Plutone romano veniva solitamente rappresentato come un uomo maturo, barbato e solenne, spesso seduto su un trono e dotato di una patera e di uno scettro, con il cane a tre teste protettore degli Inferi, Cerbero. A volte si trovava anche un serpente ai suoi piedi. Indossava molto spesso un elmo, oppure un velo che gli copriva il volto e gli occhi, a simboleggiare il mistero degli Inferi.

Si hanno sue raffigurazioni nell'arte vascolare e nei piatti di ceramica, soprattutto nelle pìnakes di Locri Epizefiri. Altri esempi si conoscono in alcuni affreschi della Tomba dell'Orco a Tarquinia, mentre ad Orvieto se ne ha una raffigurazione all'interno della Tomba Golin.  Nel mondo romano i sarcofagi, soprattutto in età tardo antica, usavano spesso rappresentare il ratto di Proserpina con Plutone.



GLI INFERI

Gli inferi, detti anche Ade, erano i luoghi dove risiedevano le anime dei morti, situati a volte sotto la terra, a volte al di là del fiume Oceano, all'estremo occidente, in una regione dove non giungevano i raggi del sole, e dove regnavano Ade e sua moglie Persefone.

I Romani ponevano l'entrata agli inferi nei pozzi del lago di Averno o nelle grotte di Cuma. Ma tutti gli anfratti e le incrinature potevano essere un'entrata potenziale del regno delle tenebre, un posto frequentato non solo dalle anime dei defunti, tramite un preciso rituale con offerte precise, ma anche da mortali, purché eroi, artisti, o sibille o streghe, che potevano avvicinarsi e parlare con le ombre dei morti, per conoscere il futuro.



PERSEFONE

Ade, innamorato di Persefone, la rapì con l'accordo di Zeus mentre stava raccoglieva fiori in compagnia delle ninfe, nelle attuali pianure di Enna. Sua madre, Demetra, disperata per la scomparsa della figlia, la cercò per nove giorni arrivando fino alle regioni più remote: il decimo giorno, con l'aiuto di Ecate ed Elio, seppe che il rapitore era il Ade.

PERSEPHONE ED ADE
Adirata, Demetra abbandonò l'Olimpo e scatenò una tremenda carestia in tutta la terra, affinché questa non offrisse più i suoi frutti ai mortali e agli Dei. Zeus tentò allora di riconciliare Ade e Demetra, affinché si evitasse la fine del genere umano: inviò il messaggero Ermes al fratello, ordinandogli di restituire Persefone, a patto che ella non si fosse cibata del cibo dei morti.

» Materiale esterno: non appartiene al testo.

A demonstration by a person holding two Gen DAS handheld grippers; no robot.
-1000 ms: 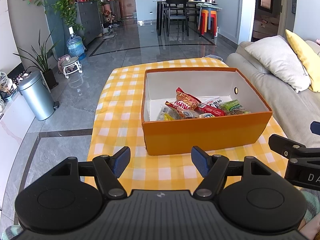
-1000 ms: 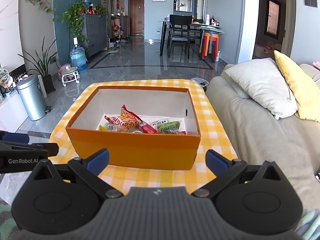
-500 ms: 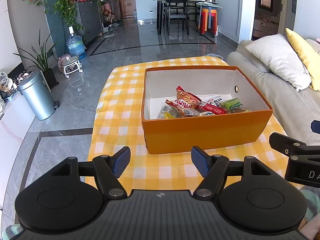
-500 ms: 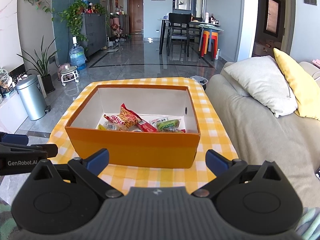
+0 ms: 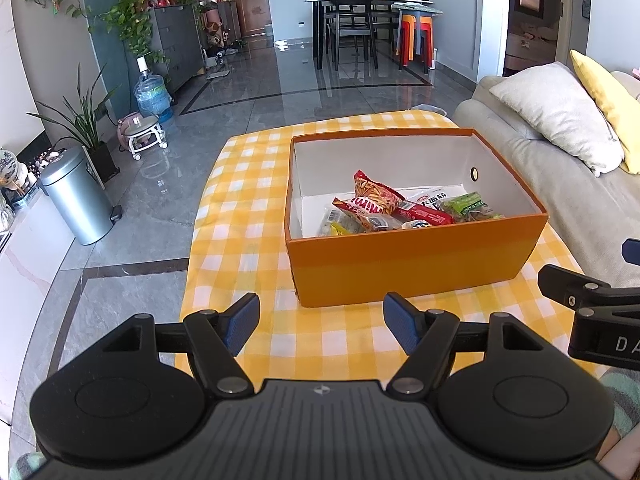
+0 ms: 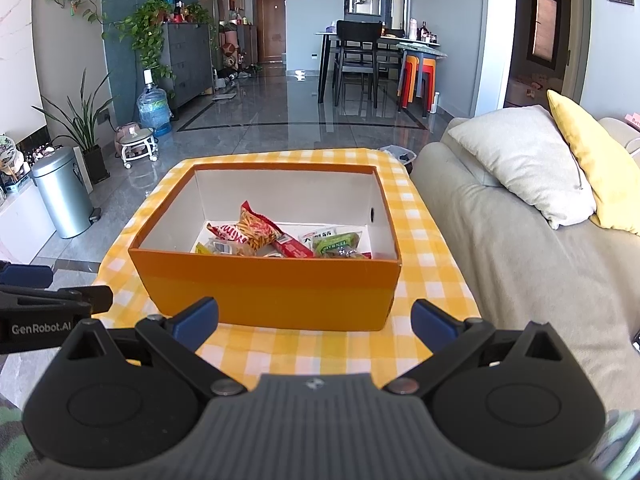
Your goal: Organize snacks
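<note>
Orange box (image 5: 412,266) wall hides lower snacks (image 5: 400,210); both hand-held grippers gape wide, empty.

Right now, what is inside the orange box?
The orange box holds a loose heap of snack packets: a red-and-orange packet on top, a red bar, a green packet and a white one. The near wall hides the front of the floor.

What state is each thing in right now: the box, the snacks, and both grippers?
Orange box: lid off, upright on the checked tablecloth.
Snack packets: sealed, piled loosely inside the box.
Left gripper: open, empty, short of the box.
Right gripper: open, empty, short of the box.
Bin: lid shut.
</note>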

Ade non si oppose all'ordine ma, poiché Persefone era  digiuna, la invitò a mangiare prima di tornare dalla madre: le offrì così un melograno, frutto proveniente dagli Inferi, in dono. In procinto di mettersi sulla via di Eleusi, uno dei giardinieri di Ade, Ascalafo, la vide mangiare pochi grani del melograno: in questo modo si compì dunque il tranello ordito da Ade, affinché Persefone restasse con lui negli Inferi.

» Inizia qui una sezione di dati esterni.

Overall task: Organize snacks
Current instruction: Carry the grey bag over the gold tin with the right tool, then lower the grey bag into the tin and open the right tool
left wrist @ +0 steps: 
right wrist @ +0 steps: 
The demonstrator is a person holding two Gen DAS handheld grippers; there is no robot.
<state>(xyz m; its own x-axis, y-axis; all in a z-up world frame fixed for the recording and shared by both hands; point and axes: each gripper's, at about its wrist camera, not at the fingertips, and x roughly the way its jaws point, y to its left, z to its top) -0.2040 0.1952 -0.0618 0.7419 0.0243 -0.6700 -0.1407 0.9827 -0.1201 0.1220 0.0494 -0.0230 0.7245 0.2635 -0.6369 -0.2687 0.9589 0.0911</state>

Alla nuova ira di Demetra, Zeus propose un nuovo accordo, per cui Persefone sarebbe rimasta nell'oltretomba tanti mesi quanti i semi che aveva mangiato, potendo così trascorrere con la madre il resto dell'anno; sei mesi con il marito negli Inferi, e sei mesi con la madre sulla terra.
La proposta fu accolta, e da quel momento si associarono la primavera e l'estate ai mesi che Persefone trascorreva in terra dando gioia alla madre, e l'autunno e l'inverno ai mesi che passava negli Inferi, durante i quali la madre era mesta e sola. Secondo un altro mito però i semi erano sette, il numero della sapienza.